To do: Leave out the pictures and restate the rest of the data exactly.

Supplied material:
* * * * * * *

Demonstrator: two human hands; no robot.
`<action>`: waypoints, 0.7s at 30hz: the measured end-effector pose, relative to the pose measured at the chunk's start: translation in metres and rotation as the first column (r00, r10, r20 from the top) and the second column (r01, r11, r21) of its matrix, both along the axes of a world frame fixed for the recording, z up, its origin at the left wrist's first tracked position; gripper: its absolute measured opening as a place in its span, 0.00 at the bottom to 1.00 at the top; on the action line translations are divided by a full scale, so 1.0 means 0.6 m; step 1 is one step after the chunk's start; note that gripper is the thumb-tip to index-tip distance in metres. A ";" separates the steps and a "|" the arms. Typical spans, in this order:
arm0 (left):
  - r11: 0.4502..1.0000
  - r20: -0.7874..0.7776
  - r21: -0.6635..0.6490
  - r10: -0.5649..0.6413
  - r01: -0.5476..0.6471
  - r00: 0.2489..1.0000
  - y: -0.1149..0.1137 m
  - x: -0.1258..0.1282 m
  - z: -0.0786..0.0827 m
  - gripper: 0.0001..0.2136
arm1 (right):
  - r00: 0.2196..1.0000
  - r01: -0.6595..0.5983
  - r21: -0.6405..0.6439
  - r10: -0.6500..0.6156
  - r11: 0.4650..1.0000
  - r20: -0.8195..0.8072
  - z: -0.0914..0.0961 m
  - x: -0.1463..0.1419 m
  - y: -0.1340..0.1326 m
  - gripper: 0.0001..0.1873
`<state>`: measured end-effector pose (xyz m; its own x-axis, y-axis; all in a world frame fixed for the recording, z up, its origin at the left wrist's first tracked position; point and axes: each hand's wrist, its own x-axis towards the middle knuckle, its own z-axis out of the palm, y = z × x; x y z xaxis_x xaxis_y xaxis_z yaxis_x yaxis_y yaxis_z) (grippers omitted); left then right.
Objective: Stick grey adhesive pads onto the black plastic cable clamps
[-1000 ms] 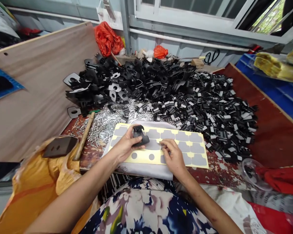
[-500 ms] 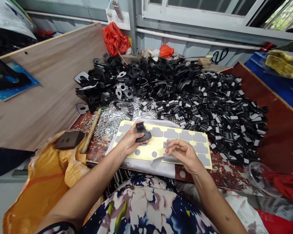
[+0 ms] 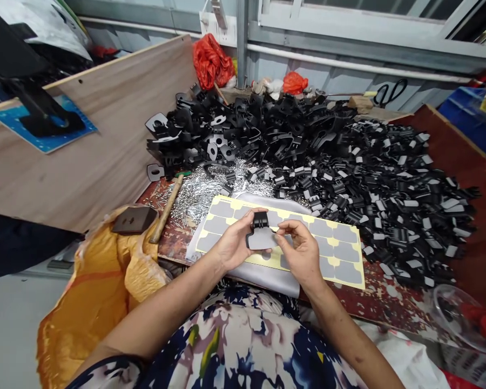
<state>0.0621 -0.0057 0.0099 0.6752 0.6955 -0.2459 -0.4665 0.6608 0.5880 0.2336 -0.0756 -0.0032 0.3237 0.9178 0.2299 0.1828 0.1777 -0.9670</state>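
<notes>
My left hand [image 3: 233, 246] grips a small black plastic clip [image 3: 260, 222], holding it above a yellow backing sheet [image 3: 350, 281] of grey adhesive pads. A grey pad [image 3: 262, 239] lies against the clip's flat underside. My right hand [image 3: 302, 249] pinches that pad at its right edge, pressing it onto the clip. Both hands hover just over the sheet, near the table's front edge.
A big heap of black plastic clips [image 3: 348, 162] fills the back and right of the red table [image 3: 392, 302]. Silver pins [image 3: 202, 194] lie behind the sheet. A hammer [image 3: 166, 208] and a dark block [image 3: 133, 219] sit at the left, a wooden board [image 3: 85, 151] beyond, scissors [image 3: 389, 92] far back.
My right hand peeled a grey pad off the sheet and carried it to the clip. My left hand turned the clip's flat side toward it. The camera panned left.
</notes>
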 end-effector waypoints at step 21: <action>0.999 -0.014 -0.035 0.017 -0.018 1.000 -0.005 -0.007 -0.006 0.20 | 0.988 0.025 -0.008 -0.024 1.000 0.153 -0.003 -0.019 0.000 0.05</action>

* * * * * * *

Exercise output:
Demonstrator: two human hands; no robot.
`<action>`: waypoints, 0.7s at 30hz: the measured end-effector pose, relative to the pose measured at the chunk's start: translation in metres and rotation as the first column (r00, r10, r20 from the top) and the second column (r01, r11, r21) of its matrix, both along the axes of a world frame fixed for the recording, z up, its origin at the left wrist's first tracked position; gripper: its absolute measured opening as a place in its span, 0.00 at the bottom to 1.00 at the top; on the action line translations are divided by a full scale, so 1.0 means 0.6 m; step 1 is one step after the chunk's start; note that gripper is the thumb-tip to index-tip distance in metres. A ";" separates the steps and a "|" the arms. Typical spans, in this order:
arm0 (left):
  - r11: 0.4502..1.0000
  - r20: -0.7874..0.7776
  - r21: -0.6635..0.6490
  - r10: -0.5649..0.6413
  - r01: -0.5476..0.6471
  - r00: 0.2489..1.0000
  - y: -0.1149..0.1137 m
  - x: -0.1258..0.1282 m
  - z: -0.0786..0.0827 m
  - gripper: 0.0001..0.2136
arm1 (right):
  - r00: 0.2196..1.0000
  - r01: -0.6595..0.5983
  - r21: -0.6405..0.6439
  - r10: -0.6500..0.6156
  - r11: 0.4650..1.0000
  - r20: -0.8195..0.8072
  - z: -0.0914..0.0961 m
  - x: -0.1463..0.1419 m
  - y: -0.1340..0.1326 m
  - gripper: 0.0001..0.1873
`<state>`: measured end-effector pose (xyz m; its own x-axis, y-axis; all in a world frame fixed for the recording, z up, its origin at the left wrist's first tracked position; point and axes: each hand's wrist, its own x-axis towards the middle knuckle, its own z-axis out of the palm, y = z × x; x y z xaxis_x xaxis_y xaxis_z yaxis_x yaxis_y yaxis_z) (grippers omitted); left then right.
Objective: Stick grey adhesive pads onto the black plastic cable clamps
[-1000 ms] 
[-500 ms] 
[+0 ms] 
<state>0.0621 -0.0057 0.0099 0.6752 0.6955 -0.2459 -0.4665 0.6608 0.5880 0.2336 -0.0756 -0.0032 0.3237 0.9178 0.2299 0.1828 0.1777 -0.9670</state>
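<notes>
My left hand [image 3: 233, 246] grips a small black plastic clip [image 3: 260, 222], holding it above a yellow backing sheet [image 3: 350, 281] of grey adhesive pads. A grey pad [image 3: 262, 239] lies against the clip's flat underside. My right hand [image 3: 302, 249] pinches that pad at its right edge, pressing it onto the clip. Both hands hover just over the sheet, near the table's front edge.
A big heap of black plastic clips [image 3: 348, 162] fills the back and right of the red table [image 3: 392, 302]. Silver pins [image 3: 202, 194] lie behind the sheet. A hammer [image 3: 166, 208] and a dark block [image 3: 133, 219] sit at the left, a wooden board [image 3: 85, 151] beyond, scissors [image 3: 389, 92] far back.
My right hand peeled a grey pad off the sheet and carried it to the clip. My left hand turned the clip's flat side toward it. The camera panned left.
</notes>
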 end-effector waypoints at step 21: <action>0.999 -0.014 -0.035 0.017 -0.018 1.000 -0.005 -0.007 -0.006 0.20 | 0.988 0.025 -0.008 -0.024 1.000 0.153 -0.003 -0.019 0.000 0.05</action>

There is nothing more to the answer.